### WHAT TO PRODUCE
Search the records for the string "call" and copy every line in which it appears.

(Items from a data source)
# # # # #

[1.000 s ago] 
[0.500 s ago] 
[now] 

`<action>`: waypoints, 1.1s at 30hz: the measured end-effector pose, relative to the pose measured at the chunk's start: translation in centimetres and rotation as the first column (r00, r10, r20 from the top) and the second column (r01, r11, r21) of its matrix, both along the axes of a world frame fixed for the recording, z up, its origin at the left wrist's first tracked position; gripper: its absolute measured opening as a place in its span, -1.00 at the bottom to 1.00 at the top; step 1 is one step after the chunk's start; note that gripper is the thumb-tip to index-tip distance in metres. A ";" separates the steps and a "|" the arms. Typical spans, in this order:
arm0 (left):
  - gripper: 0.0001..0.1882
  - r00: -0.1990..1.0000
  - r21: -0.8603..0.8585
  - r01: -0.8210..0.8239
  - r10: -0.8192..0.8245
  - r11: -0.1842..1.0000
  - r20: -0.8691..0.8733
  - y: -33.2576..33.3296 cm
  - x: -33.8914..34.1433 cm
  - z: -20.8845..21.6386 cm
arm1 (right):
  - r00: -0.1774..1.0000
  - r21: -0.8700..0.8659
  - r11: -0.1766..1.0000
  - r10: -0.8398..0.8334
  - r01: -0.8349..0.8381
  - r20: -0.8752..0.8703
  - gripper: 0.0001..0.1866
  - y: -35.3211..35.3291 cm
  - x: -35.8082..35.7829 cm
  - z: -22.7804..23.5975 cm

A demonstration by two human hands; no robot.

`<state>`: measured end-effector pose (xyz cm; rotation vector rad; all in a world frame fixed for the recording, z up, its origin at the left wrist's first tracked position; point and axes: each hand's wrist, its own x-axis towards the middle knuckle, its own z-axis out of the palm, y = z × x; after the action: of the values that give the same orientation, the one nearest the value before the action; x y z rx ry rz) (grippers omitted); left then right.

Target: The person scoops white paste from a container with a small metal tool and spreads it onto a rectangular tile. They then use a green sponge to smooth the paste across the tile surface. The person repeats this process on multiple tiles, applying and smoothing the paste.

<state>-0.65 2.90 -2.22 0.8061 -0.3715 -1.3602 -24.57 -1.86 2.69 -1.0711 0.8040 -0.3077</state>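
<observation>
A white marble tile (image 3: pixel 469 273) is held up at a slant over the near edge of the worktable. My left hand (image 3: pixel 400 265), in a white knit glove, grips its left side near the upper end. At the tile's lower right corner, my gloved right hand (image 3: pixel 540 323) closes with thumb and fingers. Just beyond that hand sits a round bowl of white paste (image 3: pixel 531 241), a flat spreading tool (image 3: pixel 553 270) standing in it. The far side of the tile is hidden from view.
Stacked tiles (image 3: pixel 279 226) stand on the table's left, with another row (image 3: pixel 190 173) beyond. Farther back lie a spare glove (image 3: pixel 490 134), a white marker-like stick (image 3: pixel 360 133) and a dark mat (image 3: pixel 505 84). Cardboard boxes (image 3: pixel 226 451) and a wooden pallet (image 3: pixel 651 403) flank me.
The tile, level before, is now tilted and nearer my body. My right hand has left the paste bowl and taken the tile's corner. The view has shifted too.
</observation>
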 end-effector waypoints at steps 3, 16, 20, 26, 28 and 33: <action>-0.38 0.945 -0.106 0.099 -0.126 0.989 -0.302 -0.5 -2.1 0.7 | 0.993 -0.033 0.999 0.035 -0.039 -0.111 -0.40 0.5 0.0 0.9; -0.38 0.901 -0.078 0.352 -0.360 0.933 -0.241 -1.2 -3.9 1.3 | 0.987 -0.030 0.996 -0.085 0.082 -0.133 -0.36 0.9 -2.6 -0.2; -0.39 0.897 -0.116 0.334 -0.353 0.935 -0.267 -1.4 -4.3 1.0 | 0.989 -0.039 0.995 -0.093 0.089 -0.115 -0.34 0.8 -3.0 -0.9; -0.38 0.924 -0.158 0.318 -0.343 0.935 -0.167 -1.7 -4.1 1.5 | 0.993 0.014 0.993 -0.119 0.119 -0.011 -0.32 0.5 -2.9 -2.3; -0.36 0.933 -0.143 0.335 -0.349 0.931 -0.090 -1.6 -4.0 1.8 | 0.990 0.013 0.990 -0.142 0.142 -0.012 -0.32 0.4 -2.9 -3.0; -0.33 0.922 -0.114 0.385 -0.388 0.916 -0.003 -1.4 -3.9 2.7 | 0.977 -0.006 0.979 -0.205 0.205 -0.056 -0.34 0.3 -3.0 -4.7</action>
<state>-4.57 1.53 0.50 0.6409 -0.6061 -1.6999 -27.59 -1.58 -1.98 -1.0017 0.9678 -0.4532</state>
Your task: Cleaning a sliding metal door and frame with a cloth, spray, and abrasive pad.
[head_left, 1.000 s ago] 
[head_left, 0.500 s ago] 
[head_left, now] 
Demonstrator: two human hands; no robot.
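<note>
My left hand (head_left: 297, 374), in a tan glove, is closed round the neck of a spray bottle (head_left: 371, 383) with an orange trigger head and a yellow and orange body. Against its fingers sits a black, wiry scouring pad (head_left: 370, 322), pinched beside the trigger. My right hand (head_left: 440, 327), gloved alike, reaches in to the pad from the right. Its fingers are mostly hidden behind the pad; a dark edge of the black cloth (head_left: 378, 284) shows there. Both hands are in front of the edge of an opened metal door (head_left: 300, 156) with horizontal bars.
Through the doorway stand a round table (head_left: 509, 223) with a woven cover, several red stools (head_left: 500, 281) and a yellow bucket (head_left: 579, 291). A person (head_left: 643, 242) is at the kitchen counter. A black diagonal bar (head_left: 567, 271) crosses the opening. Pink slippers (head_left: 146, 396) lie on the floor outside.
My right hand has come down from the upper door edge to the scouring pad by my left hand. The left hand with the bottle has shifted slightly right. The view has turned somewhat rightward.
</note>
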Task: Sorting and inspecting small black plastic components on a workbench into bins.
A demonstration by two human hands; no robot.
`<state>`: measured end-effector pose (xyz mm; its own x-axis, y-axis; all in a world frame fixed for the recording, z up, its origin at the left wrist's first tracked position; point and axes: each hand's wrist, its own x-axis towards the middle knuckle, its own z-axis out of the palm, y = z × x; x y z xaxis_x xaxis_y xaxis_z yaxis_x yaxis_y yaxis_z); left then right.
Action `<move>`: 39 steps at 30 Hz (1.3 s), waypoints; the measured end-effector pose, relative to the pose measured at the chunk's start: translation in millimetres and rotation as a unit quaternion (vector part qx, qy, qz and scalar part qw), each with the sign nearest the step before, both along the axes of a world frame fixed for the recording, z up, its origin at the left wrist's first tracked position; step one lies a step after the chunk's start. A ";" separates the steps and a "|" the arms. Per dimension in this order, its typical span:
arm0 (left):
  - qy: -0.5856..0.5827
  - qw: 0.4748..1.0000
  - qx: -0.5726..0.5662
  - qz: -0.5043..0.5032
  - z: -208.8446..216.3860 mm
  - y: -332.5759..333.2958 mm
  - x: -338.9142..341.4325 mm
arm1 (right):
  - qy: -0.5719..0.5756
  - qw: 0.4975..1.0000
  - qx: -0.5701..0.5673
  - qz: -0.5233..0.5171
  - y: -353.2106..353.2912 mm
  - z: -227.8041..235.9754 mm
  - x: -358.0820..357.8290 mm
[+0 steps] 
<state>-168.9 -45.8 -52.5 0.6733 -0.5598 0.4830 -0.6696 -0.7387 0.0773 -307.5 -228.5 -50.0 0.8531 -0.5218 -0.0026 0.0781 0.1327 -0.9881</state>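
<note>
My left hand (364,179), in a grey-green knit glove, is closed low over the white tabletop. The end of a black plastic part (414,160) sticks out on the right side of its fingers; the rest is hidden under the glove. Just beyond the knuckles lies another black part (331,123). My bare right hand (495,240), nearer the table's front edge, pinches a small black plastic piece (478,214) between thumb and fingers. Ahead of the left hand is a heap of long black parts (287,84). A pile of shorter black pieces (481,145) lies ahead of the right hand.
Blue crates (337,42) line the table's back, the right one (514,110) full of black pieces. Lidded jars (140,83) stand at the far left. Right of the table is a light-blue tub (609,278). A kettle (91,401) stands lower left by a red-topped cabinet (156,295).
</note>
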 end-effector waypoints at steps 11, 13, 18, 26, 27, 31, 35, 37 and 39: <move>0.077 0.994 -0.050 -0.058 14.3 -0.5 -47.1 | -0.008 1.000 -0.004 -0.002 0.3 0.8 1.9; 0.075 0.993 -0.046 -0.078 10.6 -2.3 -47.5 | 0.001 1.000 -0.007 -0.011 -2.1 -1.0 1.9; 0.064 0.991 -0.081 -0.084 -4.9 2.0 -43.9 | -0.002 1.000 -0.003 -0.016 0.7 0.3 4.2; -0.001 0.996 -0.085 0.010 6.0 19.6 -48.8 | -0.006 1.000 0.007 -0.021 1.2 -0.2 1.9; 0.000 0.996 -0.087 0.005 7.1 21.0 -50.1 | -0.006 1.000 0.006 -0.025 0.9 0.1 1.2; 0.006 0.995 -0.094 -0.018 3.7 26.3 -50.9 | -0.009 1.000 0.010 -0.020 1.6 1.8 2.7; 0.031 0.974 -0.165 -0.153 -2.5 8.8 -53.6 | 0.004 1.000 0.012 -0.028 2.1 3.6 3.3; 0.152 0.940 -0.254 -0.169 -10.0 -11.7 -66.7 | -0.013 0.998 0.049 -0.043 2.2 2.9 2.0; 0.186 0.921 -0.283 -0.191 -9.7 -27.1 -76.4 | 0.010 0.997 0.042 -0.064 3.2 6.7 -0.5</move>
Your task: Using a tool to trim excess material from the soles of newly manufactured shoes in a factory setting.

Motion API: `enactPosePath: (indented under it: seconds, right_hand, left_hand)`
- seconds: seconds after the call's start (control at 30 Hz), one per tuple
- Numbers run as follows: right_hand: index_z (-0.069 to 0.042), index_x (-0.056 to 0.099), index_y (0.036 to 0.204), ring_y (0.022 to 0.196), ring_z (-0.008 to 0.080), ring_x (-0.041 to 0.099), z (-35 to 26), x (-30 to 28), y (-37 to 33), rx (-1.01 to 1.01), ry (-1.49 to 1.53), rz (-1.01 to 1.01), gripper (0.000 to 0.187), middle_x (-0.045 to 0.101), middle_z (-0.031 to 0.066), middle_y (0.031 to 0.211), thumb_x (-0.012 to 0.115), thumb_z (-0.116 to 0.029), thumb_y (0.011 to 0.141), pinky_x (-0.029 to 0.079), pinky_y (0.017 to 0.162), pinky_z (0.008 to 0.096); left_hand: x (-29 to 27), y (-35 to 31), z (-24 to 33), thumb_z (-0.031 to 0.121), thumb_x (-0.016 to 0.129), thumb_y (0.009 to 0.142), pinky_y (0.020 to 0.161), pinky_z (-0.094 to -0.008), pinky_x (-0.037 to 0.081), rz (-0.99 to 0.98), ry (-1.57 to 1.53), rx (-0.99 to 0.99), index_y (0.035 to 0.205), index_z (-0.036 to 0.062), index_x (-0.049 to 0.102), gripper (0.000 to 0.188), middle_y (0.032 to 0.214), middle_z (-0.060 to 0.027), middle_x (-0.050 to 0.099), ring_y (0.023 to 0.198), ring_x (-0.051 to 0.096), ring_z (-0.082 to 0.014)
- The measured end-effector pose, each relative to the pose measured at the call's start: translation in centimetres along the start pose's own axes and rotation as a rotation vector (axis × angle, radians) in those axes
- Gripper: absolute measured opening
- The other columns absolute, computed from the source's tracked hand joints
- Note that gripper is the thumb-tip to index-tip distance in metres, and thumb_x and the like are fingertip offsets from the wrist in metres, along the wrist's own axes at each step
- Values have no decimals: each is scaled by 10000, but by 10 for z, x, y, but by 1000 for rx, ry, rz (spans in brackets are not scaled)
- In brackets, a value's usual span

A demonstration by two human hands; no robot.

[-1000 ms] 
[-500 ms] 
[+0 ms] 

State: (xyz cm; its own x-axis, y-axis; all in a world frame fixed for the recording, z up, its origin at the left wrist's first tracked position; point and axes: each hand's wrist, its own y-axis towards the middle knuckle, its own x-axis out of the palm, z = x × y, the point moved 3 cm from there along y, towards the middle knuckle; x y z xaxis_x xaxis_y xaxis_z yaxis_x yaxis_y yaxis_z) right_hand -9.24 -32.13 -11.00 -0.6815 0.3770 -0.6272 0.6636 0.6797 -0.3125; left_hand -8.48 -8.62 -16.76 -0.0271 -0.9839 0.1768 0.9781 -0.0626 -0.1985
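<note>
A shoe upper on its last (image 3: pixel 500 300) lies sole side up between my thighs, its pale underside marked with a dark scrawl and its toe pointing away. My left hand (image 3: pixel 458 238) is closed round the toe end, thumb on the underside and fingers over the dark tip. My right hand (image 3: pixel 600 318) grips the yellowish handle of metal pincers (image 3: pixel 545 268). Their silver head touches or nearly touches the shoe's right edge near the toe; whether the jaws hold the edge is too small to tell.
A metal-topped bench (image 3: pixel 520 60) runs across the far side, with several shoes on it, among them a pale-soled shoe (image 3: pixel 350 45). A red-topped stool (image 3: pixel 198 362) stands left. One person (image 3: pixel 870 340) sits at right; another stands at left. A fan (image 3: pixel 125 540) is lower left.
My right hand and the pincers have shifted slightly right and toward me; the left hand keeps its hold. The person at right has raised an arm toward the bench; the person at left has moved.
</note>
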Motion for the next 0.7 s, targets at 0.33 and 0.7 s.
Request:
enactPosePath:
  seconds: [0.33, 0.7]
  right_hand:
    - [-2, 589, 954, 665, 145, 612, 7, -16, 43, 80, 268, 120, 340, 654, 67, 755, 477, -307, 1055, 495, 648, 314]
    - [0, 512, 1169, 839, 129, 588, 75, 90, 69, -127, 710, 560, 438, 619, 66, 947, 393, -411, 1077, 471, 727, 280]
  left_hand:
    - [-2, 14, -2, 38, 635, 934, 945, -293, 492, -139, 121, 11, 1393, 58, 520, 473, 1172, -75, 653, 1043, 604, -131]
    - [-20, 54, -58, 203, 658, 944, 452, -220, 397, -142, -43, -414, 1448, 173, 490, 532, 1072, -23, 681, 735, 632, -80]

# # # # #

### WRITTEN RESPONSE
- seconds: seconds after the call's start (control at 30 Hz), one per tuple
- The measured end-effector pose, each relative to the pose measured at the call's start: translation in centimetres along the start pose's own axes and rotation as a rotation vector (axis × angle, radians) in those axes

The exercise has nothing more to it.